Nah, W-H, I’m not that bright. I was checking the appearance by creating a coloured background onscreen.

Yeah, I do feel kinda dumb.:smack:

Actually some printers have white ink. My old Alps dye-sublimation printer did. (Complete with a warning that says “will not appear white on a transparency” :slight_smile: )

But I agree that’s very rare.

scr4 - yup, at my last job we tested printer for dye-sub ink that could use white ink (hence my discalimer hinting at more advanced applications), but I was assuming that if it was a matter of printing from Word, chances are that we were talking about a standard, desktop bubble-jet or lazer printer. (The dye-sub ink jet printer was VERY cool, but alas, too slow for us, so our company never bought it.) :frowning:

Whiskey - No, what was confusing me was the “coloured paper.” In Word, you can set your screen setting so that the page appears coloured, so you can see the layout as it will appear on the actual page - but the coloured background is for previewing purposes only. That colour does not print out and it’s easy to confuse yourself.

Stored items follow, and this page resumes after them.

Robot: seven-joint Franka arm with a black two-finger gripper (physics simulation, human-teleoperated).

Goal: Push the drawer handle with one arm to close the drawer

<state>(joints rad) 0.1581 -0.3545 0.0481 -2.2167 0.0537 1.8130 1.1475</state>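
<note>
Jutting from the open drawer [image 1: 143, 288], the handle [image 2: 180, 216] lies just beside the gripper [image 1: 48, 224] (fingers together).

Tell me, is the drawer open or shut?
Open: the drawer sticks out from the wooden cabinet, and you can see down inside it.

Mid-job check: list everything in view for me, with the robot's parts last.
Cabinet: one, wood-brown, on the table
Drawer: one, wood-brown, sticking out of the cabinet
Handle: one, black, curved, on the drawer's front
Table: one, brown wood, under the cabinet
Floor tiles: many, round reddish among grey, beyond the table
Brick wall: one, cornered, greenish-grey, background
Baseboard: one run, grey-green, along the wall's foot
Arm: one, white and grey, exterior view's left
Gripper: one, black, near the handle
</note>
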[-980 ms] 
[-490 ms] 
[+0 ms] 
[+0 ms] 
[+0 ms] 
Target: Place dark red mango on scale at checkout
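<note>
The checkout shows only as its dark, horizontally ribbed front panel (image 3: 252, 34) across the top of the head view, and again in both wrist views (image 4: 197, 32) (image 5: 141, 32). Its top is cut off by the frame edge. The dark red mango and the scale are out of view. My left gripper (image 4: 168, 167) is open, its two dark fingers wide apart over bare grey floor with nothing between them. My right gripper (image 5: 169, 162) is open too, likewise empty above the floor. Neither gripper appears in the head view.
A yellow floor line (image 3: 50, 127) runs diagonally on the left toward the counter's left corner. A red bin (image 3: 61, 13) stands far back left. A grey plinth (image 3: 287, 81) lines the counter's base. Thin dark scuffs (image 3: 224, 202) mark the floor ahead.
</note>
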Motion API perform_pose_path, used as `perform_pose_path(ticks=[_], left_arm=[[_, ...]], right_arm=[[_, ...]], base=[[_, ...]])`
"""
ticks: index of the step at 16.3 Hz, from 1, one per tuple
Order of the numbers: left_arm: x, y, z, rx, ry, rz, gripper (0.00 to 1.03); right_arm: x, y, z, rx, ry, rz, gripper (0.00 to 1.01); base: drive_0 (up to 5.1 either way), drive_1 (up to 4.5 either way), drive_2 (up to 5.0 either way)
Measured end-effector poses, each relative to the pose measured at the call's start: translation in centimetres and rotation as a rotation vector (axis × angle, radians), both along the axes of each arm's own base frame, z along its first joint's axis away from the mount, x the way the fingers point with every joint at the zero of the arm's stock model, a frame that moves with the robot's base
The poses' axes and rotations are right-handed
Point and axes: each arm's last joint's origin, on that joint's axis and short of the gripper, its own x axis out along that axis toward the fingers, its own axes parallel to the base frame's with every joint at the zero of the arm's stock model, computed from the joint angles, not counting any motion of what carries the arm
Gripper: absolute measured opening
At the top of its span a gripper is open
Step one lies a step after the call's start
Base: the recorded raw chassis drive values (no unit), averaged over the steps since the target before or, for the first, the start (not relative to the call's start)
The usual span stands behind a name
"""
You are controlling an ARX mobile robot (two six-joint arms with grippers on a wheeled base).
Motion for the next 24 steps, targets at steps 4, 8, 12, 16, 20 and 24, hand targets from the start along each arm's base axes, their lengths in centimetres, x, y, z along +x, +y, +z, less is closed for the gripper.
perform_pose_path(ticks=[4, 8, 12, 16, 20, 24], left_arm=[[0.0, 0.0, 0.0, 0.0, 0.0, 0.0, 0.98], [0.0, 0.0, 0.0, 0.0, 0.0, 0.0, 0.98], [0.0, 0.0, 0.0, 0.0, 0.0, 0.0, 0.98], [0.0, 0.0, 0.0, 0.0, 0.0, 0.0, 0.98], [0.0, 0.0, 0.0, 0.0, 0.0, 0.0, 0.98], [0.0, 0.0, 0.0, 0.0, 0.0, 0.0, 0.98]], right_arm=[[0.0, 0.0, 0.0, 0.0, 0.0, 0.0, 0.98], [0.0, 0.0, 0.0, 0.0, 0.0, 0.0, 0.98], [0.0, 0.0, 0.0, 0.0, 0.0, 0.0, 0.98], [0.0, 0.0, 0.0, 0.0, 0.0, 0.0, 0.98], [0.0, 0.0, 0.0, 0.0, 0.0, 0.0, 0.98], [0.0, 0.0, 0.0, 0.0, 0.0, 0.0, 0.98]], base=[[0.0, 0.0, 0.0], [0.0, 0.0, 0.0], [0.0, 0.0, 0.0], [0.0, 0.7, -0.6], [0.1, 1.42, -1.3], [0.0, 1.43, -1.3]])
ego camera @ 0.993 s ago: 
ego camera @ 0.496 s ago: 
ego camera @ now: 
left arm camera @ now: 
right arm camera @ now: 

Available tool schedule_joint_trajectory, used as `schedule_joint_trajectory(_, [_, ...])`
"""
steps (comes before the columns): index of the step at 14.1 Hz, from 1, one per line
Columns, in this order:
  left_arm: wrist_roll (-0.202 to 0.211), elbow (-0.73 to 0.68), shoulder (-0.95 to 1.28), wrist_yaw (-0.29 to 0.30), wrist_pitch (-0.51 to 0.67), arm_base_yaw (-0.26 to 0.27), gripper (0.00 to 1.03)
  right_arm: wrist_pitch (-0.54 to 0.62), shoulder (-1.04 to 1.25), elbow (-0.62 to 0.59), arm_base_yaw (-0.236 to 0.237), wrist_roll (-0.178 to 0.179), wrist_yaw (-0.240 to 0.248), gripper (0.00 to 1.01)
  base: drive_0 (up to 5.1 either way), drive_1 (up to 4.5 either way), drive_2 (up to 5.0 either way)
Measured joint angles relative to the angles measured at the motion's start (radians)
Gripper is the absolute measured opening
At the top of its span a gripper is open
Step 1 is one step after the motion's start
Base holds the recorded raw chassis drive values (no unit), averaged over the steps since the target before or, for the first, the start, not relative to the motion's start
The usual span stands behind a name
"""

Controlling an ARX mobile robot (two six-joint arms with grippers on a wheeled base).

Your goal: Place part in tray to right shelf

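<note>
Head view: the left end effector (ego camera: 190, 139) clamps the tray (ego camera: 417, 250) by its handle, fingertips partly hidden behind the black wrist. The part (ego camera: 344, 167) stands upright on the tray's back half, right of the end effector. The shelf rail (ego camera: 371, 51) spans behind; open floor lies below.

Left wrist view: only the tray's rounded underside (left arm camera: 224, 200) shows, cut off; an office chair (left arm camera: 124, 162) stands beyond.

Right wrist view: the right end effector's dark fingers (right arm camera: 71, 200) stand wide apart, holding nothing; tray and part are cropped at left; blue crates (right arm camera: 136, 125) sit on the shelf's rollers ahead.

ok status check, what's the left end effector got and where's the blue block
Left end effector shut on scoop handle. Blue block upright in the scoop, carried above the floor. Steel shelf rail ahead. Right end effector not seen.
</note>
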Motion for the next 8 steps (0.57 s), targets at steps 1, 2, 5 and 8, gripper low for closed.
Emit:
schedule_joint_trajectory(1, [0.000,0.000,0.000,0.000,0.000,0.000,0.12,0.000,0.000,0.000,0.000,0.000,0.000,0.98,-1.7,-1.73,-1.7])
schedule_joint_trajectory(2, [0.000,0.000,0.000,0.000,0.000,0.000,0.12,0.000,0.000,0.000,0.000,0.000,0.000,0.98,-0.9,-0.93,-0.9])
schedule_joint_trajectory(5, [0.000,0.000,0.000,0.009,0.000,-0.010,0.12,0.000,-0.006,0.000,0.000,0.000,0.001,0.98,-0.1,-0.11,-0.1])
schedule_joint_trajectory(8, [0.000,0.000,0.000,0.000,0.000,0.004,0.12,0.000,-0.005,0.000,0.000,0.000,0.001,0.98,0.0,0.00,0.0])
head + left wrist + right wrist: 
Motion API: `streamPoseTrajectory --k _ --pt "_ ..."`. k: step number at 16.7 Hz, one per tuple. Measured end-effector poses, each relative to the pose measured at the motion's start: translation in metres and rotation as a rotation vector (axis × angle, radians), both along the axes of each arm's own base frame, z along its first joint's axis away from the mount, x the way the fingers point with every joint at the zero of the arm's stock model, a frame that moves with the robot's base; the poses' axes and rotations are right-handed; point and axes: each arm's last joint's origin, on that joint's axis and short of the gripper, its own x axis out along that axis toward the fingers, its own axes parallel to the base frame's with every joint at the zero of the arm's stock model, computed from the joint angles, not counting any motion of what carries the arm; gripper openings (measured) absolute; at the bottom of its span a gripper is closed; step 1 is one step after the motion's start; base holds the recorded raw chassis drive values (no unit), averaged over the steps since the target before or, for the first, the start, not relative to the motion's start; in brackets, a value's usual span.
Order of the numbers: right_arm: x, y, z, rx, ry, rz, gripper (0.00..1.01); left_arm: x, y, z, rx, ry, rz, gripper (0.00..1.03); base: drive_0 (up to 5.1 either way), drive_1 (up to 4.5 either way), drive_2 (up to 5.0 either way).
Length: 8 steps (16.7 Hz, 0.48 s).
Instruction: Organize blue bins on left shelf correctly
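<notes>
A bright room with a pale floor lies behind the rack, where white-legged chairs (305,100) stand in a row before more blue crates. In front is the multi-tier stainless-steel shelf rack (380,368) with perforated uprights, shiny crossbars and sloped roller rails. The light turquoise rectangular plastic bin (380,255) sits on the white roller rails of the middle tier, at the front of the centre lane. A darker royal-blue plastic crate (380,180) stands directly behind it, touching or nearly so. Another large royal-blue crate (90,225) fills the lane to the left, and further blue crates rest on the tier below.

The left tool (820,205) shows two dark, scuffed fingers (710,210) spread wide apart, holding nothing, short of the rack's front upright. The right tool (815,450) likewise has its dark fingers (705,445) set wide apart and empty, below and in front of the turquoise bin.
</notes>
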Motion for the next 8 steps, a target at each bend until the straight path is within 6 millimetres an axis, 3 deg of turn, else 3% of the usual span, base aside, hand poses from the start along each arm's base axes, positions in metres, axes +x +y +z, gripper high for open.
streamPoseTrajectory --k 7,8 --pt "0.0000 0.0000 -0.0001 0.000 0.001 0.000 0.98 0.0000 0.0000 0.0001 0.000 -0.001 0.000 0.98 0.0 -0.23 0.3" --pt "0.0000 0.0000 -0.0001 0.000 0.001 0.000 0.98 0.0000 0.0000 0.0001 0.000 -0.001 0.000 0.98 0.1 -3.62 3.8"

So I wasn’t sure if Port meant that the image was going over a true coloured background (to be printed in CMYK), or if it was just the display settings and the printer would be printing out B&W on a coloured piece of paper.

Portwest - no worries, it’s a common mistake when you take your preview as gospel. A friend of mine did the same thing. You get entrenched in the notion that “what you see is what you get”. She was getting seriously annoyed until a colleague reminded her that she would be printing on a B&W lazer printer.

At work we call that a “D’oh Moment.”

And now, thanks to Tangent’s excellent instructions, when the day comes that you actually DO use a background (say like in a table or some such) you’ll have no problems dropping in an image with a transparent background. So nothing lost at all.